**Your objective:** One exact copy of the listing, minus the images, is the required answer.
**** Provided material ****
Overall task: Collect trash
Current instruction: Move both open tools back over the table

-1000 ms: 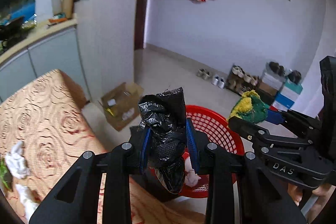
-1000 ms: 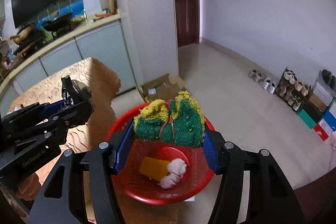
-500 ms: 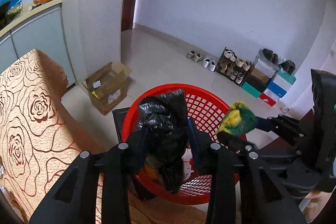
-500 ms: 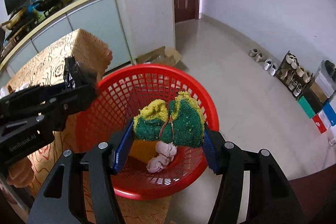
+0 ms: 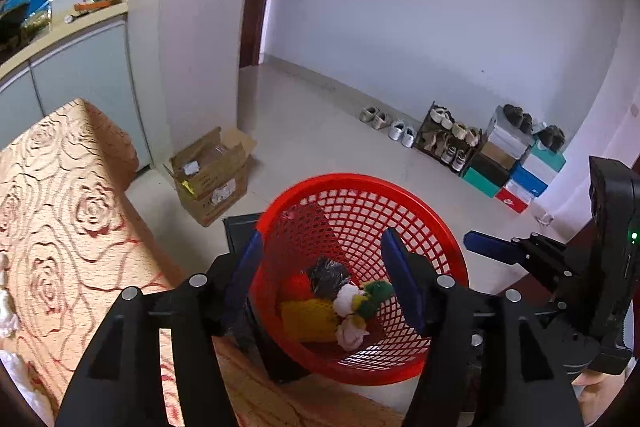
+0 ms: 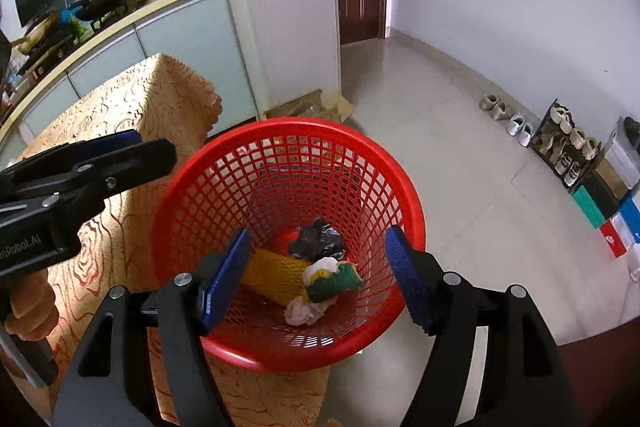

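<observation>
basket: red plastic mesh basket (image 6: 404, 183), round, just off the edge of the counter with the gold rose-pattern cloth (image 5: 60, 211); both tools hang over its mouth
basket contents: crumpled black plastic bag (image 6: 318, 241), yellow mesh-textured block (image 6: 272, 273), green-and-yellow fuzzy sponge (image 6: 334, 277), white paper wads (image 6: 304, 309), all on the bottom, touching in one heap
left tool (image 5: 326, 283): jaws spread, have just been opening, nothing between the blue pads; black bag lies below in the basket
right tool (image 6: 316, 275): jaws spread, have just been opening, nothing pinched; sponge lies free in the heap
box: open brown cardboard carton (image 5: 210, 175) on the floor beside the counter, some paper and packets inside, not readable
leftover trash: white wads (image 5: 8, 311) at the counter's left edge in the left wrist view, cut off by the frame
hard to make out: something red under the black bag (image 5: 294, 285), can't identify; dark object (image 5: 240, 227) under the basket's near side, mostly hidden
hand: part of a hand (image 6: 28, 307) on the left tool's grip, mostly hidden
</observation>
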Demonstrator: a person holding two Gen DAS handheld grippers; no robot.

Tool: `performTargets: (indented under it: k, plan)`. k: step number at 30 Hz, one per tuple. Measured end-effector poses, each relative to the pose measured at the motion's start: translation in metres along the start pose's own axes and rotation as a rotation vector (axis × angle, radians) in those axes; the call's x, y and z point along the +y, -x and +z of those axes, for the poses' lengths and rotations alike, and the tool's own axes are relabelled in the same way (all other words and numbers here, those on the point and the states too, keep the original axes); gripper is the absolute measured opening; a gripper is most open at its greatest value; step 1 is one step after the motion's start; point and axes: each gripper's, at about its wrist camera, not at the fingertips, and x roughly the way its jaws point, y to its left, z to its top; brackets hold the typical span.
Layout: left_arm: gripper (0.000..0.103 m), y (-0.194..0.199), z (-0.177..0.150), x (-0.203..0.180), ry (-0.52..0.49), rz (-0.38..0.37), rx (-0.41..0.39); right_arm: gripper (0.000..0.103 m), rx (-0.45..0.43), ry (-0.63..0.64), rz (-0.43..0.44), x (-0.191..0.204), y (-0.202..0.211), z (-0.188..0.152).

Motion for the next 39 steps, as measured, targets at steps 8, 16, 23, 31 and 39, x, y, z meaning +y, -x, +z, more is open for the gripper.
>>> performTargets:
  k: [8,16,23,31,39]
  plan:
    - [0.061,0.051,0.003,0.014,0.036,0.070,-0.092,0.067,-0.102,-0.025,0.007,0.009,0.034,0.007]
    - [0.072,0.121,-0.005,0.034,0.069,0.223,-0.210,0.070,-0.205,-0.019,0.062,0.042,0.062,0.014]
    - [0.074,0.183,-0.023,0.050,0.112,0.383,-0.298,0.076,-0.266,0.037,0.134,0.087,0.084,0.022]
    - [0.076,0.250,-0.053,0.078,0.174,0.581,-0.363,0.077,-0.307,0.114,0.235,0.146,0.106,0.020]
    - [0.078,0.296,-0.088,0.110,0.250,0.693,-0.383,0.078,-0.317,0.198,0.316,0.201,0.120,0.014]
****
**Written reply:**
Overall task: Collect trash
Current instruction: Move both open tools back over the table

-1000 ms: 
-1000 ms: 
-500 ms: 
-500 ms: 
+0 ms: 
+0 ms: 

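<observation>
basket: red plastic mesh basket (image 6: 404, 183), round, just off the edge of the counter with the gold rose-pattern cloth (image 5: 60, 211); both tools hang over its mouth
basket contents: crumpled black plastic bag (image 6: 318, 241), yellow mesh-textured block (image 6: 272, 273), green-and-yellow fuzzy sponge (image 6: 334, 277), white paper wads (image 6: 304, 309), all on the bottom, touching in one heap
left tool (image 5: 326, 283): jaws spread, have just been opening, nothing between the blue pads; black bag lies below in the basket
right tool (image 6: 316, 275): jaws spread, have just been opening, nothing pinched; sponge lies free in the heap
box: open brown cardboard carton (image 5: 210, 175) on the floor beside the counter, some paper and packets inside, not readable
leftover trash: white wads (image 5: 8, 311) at the counter's left edge in the left wrist view, cut off by the frame
hard to make out: something red under the black bag (image 5: 294, 285), can't identify; dark object (image 5: 240, 227) under the basket's near side, mostly hidden
hand: part of a hand (image 6: 28, 307) on the left tool's grip, mostly hidden
</observation>
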Demonstrator: a person holding two Gen DAS handheld grippers; no robot.

Tool: `performTargets: (indented under it: k, plan)`. k: step number at 30 Hz, one per tuple. Measured end-effector poses, each relative to the pose measured at the motion's start: translation in metres along the start pose's own axes and rotation as a rotation vector (axis × angle, radians) in those axes; the call's x, y and z point along the +y, -x and +z of those axes, for the poses' lengths and rotations alike, and the tool's own axes are relabelled in the same way (all other words and numbers here, those on the point and the states too, keep the original axes); gripper is the absolute measured opening; a gripper is most open at its greatest value; step 1 is one step after the motion's start; point and axes: each gripper's, at about its wrist camera, not at the fingertips, and x roughly the way its jaws point, y to its left, z to its top; brackets hold the typical span.
Layout: left_arm: gripper (0.000..0.103 m), y (-0.194..0.199), z (-0.177..0.150), x (-0.203..0.180), ry (-0.52..0.49), rz (-0.38..0.37), rx (-0.41..0.39); right_arm: gripper (0.000..0.103 m), rx (-0.45..0.43), ry (-0.63..0.64), rz (-0.43..0.44), x (-0.191..0.204), y (-0.202..0.211), z (-0.188..0.152).

Motion for the next 39 steps, as measured, targets at steps 8, 16, 23, 31 and 39, x, y, z meaning +y, -x, +z, more is open for the gripper.
>>> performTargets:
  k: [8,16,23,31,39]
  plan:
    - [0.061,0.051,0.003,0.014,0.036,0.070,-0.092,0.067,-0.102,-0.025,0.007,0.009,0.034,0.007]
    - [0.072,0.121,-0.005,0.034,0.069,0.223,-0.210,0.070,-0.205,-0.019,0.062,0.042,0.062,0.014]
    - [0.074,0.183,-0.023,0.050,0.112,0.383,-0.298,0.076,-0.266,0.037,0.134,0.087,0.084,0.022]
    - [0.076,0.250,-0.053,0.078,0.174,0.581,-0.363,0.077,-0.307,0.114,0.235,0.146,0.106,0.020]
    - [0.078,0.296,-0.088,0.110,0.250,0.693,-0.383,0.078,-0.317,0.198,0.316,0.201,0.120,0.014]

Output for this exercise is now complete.